(Exercise prompt) Reproduce the data in full, exactly as it appears.

Information provided Block Start

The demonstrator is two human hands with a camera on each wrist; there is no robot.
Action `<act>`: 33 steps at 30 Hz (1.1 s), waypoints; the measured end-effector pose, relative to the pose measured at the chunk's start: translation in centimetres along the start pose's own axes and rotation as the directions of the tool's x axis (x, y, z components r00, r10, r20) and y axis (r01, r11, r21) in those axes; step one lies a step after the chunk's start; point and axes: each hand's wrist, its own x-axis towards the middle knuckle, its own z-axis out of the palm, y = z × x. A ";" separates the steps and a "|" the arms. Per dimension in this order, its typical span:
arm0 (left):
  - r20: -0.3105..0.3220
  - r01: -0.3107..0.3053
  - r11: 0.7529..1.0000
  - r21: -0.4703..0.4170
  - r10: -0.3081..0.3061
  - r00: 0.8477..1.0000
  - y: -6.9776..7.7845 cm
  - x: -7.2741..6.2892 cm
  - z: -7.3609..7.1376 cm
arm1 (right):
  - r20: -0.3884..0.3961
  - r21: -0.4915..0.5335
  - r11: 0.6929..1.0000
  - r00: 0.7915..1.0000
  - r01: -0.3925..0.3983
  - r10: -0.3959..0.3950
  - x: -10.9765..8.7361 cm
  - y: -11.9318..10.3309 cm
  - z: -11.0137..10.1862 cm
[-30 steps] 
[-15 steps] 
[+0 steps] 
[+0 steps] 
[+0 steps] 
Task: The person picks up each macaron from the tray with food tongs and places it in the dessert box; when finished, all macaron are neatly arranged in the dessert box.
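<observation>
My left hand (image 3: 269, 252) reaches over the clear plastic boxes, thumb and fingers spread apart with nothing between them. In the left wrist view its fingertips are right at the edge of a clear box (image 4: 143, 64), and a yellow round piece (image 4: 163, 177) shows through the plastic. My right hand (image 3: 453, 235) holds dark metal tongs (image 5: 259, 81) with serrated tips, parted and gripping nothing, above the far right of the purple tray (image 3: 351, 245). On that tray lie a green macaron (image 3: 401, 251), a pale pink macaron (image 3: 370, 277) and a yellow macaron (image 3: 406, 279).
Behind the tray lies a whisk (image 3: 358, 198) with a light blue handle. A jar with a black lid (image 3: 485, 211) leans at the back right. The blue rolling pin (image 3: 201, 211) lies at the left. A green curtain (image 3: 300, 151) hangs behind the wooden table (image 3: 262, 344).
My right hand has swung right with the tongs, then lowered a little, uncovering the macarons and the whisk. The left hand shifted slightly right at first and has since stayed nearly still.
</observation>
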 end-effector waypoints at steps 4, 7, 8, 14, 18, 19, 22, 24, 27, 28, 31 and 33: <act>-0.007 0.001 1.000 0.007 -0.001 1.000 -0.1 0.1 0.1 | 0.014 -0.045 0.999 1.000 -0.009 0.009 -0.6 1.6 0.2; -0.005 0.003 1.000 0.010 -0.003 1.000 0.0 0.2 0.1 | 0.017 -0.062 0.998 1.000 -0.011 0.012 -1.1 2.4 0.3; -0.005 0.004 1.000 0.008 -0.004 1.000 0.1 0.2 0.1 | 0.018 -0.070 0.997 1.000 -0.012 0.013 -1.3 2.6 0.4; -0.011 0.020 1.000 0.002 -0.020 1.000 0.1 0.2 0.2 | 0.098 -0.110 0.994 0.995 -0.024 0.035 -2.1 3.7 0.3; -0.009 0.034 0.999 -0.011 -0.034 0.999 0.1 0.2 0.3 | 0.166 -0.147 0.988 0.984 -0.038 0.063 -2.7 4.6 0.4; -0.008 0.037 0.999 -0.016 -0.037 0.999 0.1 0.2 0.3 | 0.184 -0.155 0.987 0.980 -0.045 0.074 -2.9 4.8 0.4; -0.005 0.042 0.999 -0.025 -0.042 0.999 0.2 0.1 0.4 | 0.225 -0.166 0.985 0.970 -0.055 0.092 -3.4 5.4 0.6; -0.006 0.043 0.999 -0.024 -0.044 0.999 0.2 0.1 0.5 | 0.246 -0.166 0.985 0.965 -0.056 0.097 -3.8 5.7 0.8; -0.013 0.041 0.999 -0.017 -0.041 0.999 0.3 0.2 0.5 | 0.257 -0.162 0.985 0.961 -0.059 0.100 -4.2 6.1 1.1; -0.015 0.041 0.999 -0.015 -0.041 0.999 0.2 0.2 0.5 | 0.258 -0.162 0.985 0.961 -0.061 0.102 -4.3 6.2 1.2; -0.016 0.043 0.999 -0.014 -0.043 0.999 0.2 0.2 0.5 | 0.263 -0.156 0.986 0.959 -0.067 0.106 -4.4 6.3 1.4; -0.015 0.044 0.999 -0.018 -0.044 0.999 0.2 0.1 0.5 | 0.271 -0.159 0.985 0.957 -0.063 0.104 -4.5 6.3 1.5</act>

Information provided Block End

(Reply to the exercise)
The demonstrator is two human hands with a camera on each wrist; there is no robot.
Action `<act>`: 33 steps at 30 Hz (1.1 s), waypoints; the measured end-effector pose, relative to the pose measured at the chunk's start: translation in centimetres along the start pose's own axes and rotation as the directions of the tool's x axis (x, y, z components r00, r10, r20) and y axis (r01, r11, r21) in those axes; step one lies a step after the chunk's start; point and axes: each hand's wrist, its own x-axis towards the middle knuckle, its own z-axis out of the palm, y = z × x. A ";" separates the steps and a "|" the arms. Per dimension in this order, its typical span:
arm0 (left):
  - r20: -0.3105..0.3220
  - r01: -0.3107..0.3053
  - r11: 0.7529..1.0000
  - r21: -0.4703..0.4170
  - r10: -0.3081..0.3061
  - r00: 0.8477..1.0000
  - y: -6.9776..7.7845 cm
  - x: -7.2741..6.2892 cm
  - z: -7.3609..7.1376 cm
arm1 (right):
  - r20: -0.3884..0.3961
  - r21: -0.4915..0.5335
  - r11: 0.6929..1.0000
  - r00: 0.7915..1.0000
  - r01: -0.3925..0.3983
  - r10: -0.3959..0.3950
  - x: -10.9765..8.7361 cm
  - y: -11.9318..10.3309 cm
  - z: -11.0137..10.1862 cm
[-30 steps] 
[-15 steps] 
[+0 steps] 
[+0 steps] 
[+0 steps] 
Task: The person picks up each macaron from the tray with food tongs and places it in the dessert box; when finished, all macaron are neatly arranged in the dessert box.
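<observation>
My left hand (image 3: 269, 252) reaches over the clear plastic boxes, thumb and fingers spread apart with nothing between them. In the left wrist view its fingertips are right at the edge of a clear box (image 4: 143, 64), and a yellow round piece (image 4: 163, 177) shows through the plastic. My right hand (image 3: 453, 235) holds dark metal tongs (image 5: 259, 81) with serrated tips, parted and gripping nothing, above the far right of the purple tray (image 3: 351, 245). On that tray lie a green macaron (image 3: 401, 251), a pale pink macaron (image 3: 370, 277) and a yellow macaron (image 3: 406, 279).
Behind the tray lies a whisk (image 3: 358, 198) with a light blue handle. A jar with a black lid (image 3: 485, 211) leans at the back right. The blue rolling pin (image 3: 201, 211) lies at the left. A green curtain (image 3: 300, 151) hangs behind the wooden table (image 3: 262, 344).
My right hand has swung right with the tongs, then lowered a little, uncovering the macarons and the whisk. The left hand shifted slightly right at first and has since stayed nearly still.
</observation>
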 end-effector waypoints at steps 4, 7, 8, 14, 18, 19, 22, 24, 27, 28, 31 and 33: <act>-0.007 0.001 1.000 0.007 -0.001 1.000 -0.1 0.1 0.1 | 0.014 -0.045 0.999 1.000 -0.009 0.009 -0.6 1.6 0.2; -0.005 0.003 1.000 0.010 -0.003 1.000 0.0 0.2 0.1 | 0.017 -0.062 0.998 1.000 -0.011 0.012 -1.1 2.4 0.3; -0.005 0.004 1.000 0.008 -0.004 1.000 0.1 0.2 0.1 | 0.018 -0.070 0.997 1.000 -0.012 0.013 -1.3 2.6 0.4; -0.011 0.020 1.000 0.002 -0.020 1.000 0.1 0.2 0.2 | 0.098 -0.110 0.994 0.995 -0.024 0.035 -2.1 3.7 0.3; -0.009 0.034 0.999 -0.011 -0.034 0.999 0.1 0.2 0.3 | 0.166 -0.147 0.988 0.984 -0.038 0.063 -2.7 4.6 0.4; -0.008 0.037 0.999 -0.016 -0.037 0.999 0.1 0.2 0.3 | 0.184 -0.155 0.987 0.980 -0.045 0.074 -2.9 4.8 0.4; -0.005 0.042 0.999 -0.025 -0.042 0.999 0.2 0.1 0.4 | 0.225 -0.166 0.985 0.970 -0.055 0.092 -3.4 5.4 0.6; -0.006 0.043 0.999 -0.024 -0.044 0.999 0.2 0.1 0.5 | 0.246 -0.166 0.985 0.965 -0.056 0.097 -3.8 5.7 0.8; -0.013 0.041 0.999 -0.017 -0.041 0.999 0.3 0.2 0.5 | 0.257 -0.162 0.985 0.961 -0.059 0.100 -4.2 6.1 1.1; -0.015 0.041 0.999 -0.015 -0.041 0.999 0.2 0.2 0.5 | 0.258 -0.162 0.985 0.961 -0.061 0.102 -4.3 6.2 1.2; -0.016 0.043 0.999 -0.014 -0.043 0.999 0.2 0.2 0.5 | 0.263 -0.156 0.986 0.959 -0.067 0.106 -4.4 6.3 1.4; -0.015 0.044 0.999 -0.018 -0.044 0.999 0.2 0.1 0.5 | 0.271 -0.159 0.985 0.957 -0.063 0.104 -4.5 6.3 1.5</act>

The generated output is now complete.